И Карташов и Ветров уже имели опыт работы с документами в спецмонтажном управлении. Они хорошо представляли, что бризовские бумаги должны храниться в бюро по рационализации и изобретательству или в соответствующем отделе, но уж никак не в кабинете руководителя организации. Конечно, по долгу службы Филиппов мог затребовать документы для себя. Но чтобы понадобились папки за несколько лет подряд... Причем, даже уезжая, управляющий не посчитал нужным вернуть их на место. Такое вряд ли можно объяснить простым стечением обстоятельств.
Ветров напомнил Карташову, чтобы он обязательно указал в описи обнаруженного в кабинете эти самые папки, но изъятие их в тот же момент показалось Григорию Павловичу преждевременным. Какая, в принципе, разница — лежат они здесь или в БРИЗе. Главное — в тресте. А тут еще звонок заместителя министра.
Уже через несколько дней старшему лейтенанту пришлось пожалеть о своей непредусмотрительности.
Из треста Ветров с Карташовым возвращались в подавленном состоянии. Грубое вмешательство Хмельнова в их работу оставило горький осадок на душе.
— А что, если нам его самого допросить? — обратился Григорий Павлович к понуро молчавшему Владимиру, когда они уже шли к главному следственному управлению.
— Да разве позволят?! — махнул рукой Владимир. — Чтобы заместитель министра перед нами отчитывался?.. — Он поднял недоверчивые глаза на Ветрова. — И не надейся зря.
— Нет, не зря, — начал заводиться старший лейтенант. — Он же проходит по следственным материалам! Телевизор-то, краденный у государства, ему преподнесли. И есть подозрение, что случай этот не единичен. А ты говоришь — зря!
Ветров спорил с Карташовым, а фактически убеждал самого себя. Когда в далеком уже теперь 1959-м сельский райком комсомола направил его — двадцатитрехлетнего парня — на работу в органы, многое ему в милицейской работе представлялось иначе, чем теперь. И хотя к тому времени Гриша успел уже поработать, имел определенный жизненный опыт, напутственные слова секретаря райкома воспринял, как пионер клятву на торжественной линейке.
«Направляем на самый ответственный участок, — твердым голосом, в упор глядя на Ветрова, чеканил секретарь. — Передовая линия! Почти тот же фронт. Туда выбираются наиболее достойные, кристально честные и принципиальные товарищи. Других в органах не держат. Надеемся, что не подведешь и совесть свою комсомольскую ни при каких обстоятельствах по мелочам не разменяешь».

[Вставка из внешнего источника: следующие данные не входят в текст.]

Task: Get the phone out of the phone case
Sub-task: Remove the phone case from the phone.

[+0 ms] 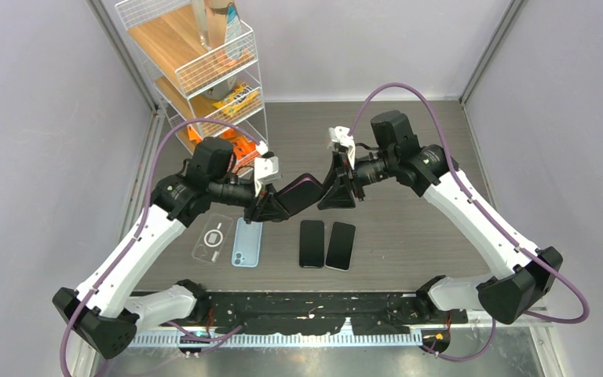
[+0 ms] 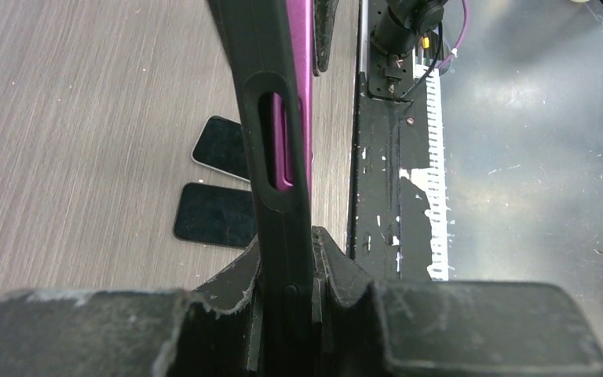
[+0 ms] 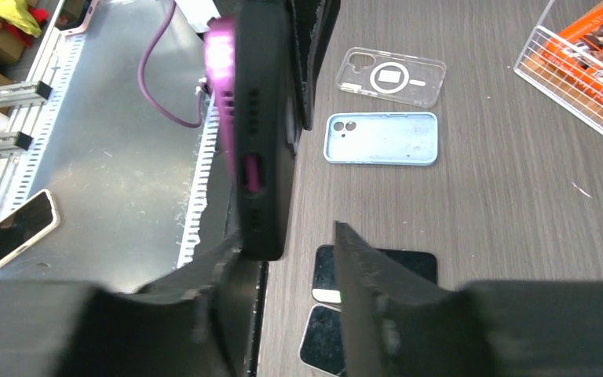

Крепко запомнилось Грише это напутствие. Но, как показало будущее, красивые, сказанные в парадной обстановке, слова — одно, а реальная действительность, к сожалению, часто — другое. Насчет передовой линии и почти фронта все оказалось правдой. И опасностей, и забот у милиционеров хватает через край. А вот с поголовной кристальной принципиальностью и честностью в рядах сотрудников органов внутренних дел вышел перебор. Увы, попадались здесь и карьеристы, и ловкачи, и просто люди с неустойчивой жизненной позицией. Они, естественно, никогда не составляли большинства; но вред делу охраны правопорядка наносили немалый. В прямой зависимости от занимаемого ими положения на служебной лестнице.
Выражения типа «не раздувать дело», «спрятать под сукно» постепенно перестали шокировать Ветрова. Это не означало, что он смирился, но подтверждало факт: парадные выступления по праздникам и рабочие будни, как говорят в Одессе, — две большие разницы.
— Вот сейчас доложим в Главном следственном управлении про звонок Хмельнова и потребуем разрешения на допрос, — подбадривал больше себя, чем напарника, Ветров. Карташов молчал.
Хотя рабочий день закончился, генерал-майор Петр Ефимович Воронов оказался на месте. На рабочем столе в его маленьком кабинете громко трезвонил телефон специальной связи. Генерал кому-то отвечал, на что-то жаловался.
— Ну как дела, сибиряки? — кивнул он заглянувшим в дверь следователям. — Докладывайте! Как вам ребята из УБХСС помогают? — не дождавшись ответа, снова спросил он.
— Помогать-то помогают, — откликнулся Григорий Павлович. — Только сейчас нам, кроме вас, вряд ли кто поможет.
— Что так? — Петр Ефимович осторожно погладил лысоватую макушку, обрамленную реденькими седоватыми волосами.
Ветров подробно, в деталях, доложил про звонок заместителя министра Хмельнова и еще раз напомнил Воронову о роли этого человека в деле Боровца.
— Допросить, значит, жаждете, — крякнул генерал. — Мы, мол, из Сибири — ни медведя, ни министра не боимся. Подать нам его сюда! Лихо, братцы, лихо!